饶坤山没有想到,君莫违的手里有一把神器,一把神器谱上排名第一的钧天。钧天一出,饶坤山还有什么不明白,这个闯入饶家祠堂的人,来自神之一族的君家,那个曾经叱咤婆娑的君家。
钧天终于追上逃窜的饶坤山,钧天的剑尖在将要出击饶坤山头颅的一刹那,停了下来。饶坤山转身,他的表情使得他看起来像是一个陌生人。他伸出手,食指轻点钧天的剑尖,被点的钧天剧烈一抖,居然落到地上。

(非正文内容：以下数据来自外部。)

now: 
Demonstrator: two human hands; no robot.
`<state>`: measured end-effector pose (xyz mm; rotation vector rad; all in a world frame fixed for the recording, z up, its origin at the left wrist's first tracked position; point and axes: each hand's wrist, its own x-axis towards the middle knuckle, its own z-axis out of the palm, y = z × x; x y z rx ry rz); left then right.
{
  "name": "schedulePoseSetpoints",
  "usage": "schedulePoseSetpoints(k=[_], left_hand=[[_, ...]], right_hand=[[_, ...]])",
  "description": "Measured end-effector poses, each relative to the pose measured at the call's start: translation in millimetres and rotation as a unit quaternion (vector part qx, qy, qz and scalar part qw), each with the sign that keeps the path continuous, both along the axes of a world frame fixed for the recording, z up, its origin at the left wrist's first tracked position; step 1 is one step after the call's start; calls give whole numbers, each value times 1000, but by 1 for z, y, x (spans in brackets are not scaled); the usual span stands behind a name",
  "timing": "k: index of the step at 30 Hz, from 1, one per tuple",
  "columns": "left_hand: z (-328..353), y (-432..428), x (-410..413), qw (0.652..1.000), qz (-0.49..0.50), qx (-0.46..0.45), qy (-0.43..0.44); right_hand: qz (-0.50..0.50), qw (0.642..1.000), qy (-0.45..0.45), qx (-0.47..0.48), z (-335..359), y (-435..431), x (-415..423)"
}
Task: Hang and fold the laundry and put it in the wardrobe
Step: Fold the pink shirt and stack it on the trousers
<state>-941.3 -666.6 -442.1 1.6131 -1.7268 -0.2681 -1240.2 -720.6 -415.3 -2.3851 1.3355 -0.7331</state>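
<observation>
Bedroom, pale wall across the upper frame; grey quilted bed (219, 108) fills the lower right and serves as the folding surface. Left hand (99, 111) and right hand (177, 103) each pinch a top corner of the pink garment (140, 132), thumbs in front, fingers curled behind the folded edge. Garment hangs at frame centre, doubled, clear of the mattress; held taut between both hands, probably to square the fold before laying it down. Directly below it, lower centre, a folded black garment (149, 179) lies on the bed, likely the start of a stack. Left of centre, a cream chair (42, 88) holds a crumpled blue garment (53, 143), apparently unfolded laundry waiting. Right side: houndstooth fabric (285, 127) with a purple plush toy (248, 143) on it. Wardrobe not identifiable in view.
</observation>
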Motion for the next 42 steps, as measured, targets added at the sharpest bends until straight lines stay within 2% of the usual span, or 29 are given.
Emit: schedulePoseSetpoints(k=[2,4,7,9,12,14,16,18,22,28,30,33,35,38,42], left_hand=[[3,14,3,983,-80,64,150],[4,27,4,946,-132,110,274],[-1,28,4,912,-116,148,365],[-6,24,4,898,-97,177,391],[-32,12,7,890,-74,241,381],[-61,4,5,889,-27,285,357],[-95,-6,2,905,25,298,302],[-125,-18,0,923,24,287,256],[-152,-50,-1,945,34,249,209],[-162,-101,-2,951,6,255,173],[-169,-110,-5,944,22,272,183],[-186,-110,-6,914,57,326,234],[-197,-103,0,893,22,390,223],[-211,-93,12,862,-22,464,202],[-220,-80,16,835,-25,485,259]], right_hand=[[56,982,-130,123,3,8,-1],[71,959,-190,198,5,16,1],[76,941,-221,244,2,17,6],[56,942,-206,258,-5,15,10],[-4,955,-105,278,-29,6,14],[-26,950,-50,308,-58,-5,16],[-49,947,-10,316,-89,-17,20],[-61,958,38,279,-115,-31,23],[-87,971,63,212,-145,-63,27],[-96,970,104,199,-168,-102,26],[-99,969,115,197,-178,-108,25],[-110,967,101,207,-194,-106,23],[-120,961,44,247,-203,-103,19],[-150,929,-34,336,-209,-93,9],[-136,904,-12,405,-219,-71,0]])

“小子,你不该来饶家,但你来了。来便来了,你不该闯祠堂,但你闯了。闯便闯了,但你不该拿出钧天和吾拼斗。”
君莫违无谓一笑,他听不懂饶坤山想要说什么,他也不在意饶坤山说什么,直到他无法将钧天收回,他才不得不去听饶坤山的话。
“察觉到了吗?”饶坤山笑了笑,“你的钧天不受你的掌控了。”
君莫违至今从容的脸色,露出了一丝破绽。
“你的师傅一定不是一个好师傅,所以没有教你如果使用,或者说保存神器。”饶坤山露出可惜表情,钧天受到感召,居然落入饶坤山的手中,他痴迷的摸着钧天,好像摸着最爱的爱人。“吾这一生,一直在追寻一件法器,之前听红斗说,赤霄问世了,吾听到后真是心都痛了,这么好的神器为什么不眷顾吾呢?”
饶坤山将脸贴在钧天的剑身上,金色的长剑发出耀眼的光芒,君莫违感知到钧天的厌恶,它一点也不喜欢被饶坤山这样抚摸,可君莫违夺不回钧天,有一股更强大的力量阻隔了他和钧天的联系。
“吾因此好几个月寝食难安,连冥想都不能够,憎恨上天没有赐予吾得到神器的机会。直到今天——”
饶坤山笑了一会儿。
“今天你来了,就在刚才,吾还觉得有些烦躁,因为你的闯入,可现在吾很高兴,很兴奋,只要把你杀了,终结你和钧天的契约,吾便能得到这把神器。”
“饶坤山,你刚才说,我没有一个好师傅,你猜的很对,如果我知道钧天会被你这样的触碰,我一定不会拿出钧天。”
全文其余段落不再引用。